April 14, 2008: I had stayed on Capri instead of in Naples because of the garbage strike, but I still wanted to visit the Archaeological Museum. Turned out, the garbage was not a problem. The Museum, on the other hand, wasn’t as captivating as I had expected. Fortunately, I found a couple of other sites that could draw me back to Naples all on their own.
I took the Circumvesuviana train into Naples from Sorrento, and then had more trouble finding the metro than I did the museum. Unlike every other metro system I’ve used, including Beijing and Moscow, Naples’ system seemed to rely on ESP instead of signs.

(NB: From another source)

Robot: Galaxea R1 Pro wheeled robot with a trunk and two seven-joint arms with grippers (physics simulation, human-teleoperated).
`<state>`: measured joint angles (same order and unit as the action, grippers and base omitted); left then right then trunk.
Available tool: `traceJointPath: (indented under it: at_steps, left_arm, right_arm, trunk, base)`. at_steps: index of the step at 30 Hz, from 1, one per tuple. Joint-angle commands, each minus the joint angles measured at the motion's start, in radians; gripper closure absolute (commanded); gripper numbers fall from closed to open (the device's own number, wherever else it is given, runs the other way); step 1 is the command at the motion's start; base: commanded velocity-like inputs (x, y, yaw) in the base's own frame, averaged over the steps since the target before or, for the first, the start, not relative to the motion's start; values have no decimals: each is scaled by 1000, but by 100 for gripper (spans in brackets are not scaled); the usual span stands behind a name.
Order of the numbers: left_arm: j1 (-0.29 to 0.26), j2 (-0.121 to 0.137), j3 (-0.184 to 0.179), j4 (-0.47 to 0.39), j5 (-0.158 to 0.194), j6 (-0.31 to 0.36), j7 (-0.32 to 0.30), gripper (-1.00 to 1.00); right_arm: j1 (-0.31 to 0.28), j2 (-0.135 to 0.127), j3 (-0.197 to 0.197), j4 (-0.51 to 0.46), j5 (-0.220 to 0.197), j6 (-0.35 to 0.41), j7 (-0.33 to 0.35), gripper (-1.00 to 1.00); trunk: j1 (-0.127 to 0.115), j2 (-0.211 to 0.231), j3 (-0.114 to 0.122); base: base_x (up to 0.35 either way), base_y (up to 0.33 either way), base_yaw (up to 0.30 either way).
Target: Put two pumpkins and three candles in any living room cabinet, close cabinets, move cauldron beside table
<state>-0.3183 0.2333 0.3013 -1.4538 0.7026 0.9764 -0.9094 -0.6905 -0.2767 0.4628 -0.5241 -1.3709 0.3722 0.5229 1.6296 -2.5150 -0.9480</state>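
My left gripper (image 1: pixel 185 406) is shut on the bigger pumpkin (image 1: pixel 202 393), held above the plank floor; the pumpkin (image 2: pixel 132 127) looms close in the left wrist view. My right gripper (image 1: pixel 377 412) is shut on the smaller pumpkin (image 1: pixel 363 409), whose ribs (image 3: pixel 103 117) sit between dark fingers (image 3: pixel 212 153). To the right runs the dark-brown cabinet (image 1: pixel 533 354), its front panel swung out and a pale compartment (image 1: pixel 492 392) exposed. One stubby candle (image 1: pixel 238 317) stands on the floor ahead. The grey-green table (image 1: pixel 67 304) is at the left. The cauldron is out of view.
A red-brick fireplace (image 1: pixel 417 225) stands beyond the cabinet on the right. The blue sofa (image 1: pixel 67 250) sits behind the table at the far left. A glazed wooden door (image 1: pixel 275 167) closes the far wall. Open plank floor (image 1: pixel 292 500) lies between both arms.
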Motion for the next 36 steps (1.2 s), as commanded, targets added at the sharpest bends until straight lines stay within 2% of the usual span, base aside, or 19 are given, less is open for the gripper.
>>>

So, the museum. Yes, there were mosaics from Pompeii, several rooms of them. Yes, there were frescoes from the Temple of Isis. Yes, you could marvel at the Farnese Bull. But, much of the museum was closed, including the Farnese gem collection. And the “supplemental” objects from Pompeii, room after room, had no English labels and were not covered by the audio guide. Although I enjoyed one special exhibition, showing how finds from Pompeii had been used in paintings, in general the museum had a dusty, musty, uncared-for air. It reminded me more of the Cairo Museum than the British Museum. Plus the restaurant was closed. So, instead of spending most of the day there I finished up in a few hours and headed out in search of a late lunch. (I may have hit the museum on a particularly bad day, I wouldn’t advise skipping it.)
After pizza (and second-hand smoke) at the Pizzeria Belllini I set off on the Spaccanapoli walk from my guide book, encountering two absolutely must-sees along the way. The cloister at Santa Chiara, a serene square with low walls covered in majolica tiles – a profusion of hills, castles, ships and people just going about their daily lives – kept me occupied for much longer than I expected. Then further along I stopped off the admire the statues in Capella Sensevero – a quite remarkable “veiled” Christ, and Il Disinganno – a man entangled in a rope net. I cannot imagine how the marble could have been carved with such realism for the veil, and with such intricacy for the net, but the results are stunning.
Nice photos.
Thanks! Pity I couldn’t take photos in the Sensevero, but the ones on their website are really good.
See that you’re headed for Paris – have fun!